The point is that wikileaks has a really awesome ideal, which is to expose bad
things that are secrets. However, I worry that they are trying too hard to
make everything into a conspiracy theory.

We need to step back and say, "Ok, so in some movies there are conspiracy
theories like the ones we're presenting. And those movies are highly
entertaining because they are so ridiculous. So, do we believe this because it
is true or because we want it to be true?"

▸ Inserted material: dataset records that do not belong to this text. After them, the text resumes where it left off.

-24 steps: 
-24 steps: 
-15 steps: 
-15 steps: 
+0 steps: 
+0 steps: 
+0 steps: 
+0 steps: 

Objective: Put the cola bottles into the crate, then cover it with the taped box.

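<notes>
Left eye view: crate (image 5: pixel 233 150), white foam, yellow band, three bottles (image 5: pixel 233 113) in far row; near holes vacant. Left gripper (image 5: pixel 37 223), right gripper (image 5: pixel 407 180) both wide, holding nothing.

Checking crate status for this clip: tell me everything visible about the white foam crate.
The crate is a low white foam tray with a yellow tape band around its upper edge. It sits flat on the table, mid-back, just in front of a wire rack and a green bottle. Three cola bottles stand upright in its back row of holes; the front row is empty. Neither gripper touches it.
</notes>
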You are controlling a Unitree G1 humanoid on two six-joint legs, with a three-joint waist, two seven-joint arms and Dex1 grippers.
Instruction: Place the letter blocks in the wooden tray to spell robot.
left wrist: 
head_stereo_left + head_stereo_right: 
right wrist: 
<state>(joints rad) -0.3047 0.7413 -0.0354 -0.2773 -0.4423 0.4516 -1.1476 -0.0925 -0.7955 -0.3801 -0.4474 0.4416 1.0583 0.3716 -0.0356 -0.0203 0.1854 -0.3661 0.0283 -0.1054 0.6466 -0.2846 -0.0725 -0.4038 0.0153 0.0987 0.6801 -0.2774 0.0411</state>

In the end, I would really like to know if the US government, or any
government, is shooting journalists. But only if it really is true. Otherwise
we're no better than schizophrenic conspiracy theorists and it really won't
make a difference.

So to tie it in, is something really up with wiki-leaks? If it is that would
be good information. But I would not be surprised to find out tomorrow that
these claims were highly exaggerated.

------
dsplittgerber
"Finally cracked the encryption to US military video in which journalists,
among others, are shot. Thanks to all who donated $/CPUs."
<http://twitter.com/wikileaks/status/9412020034> This may have to do with it.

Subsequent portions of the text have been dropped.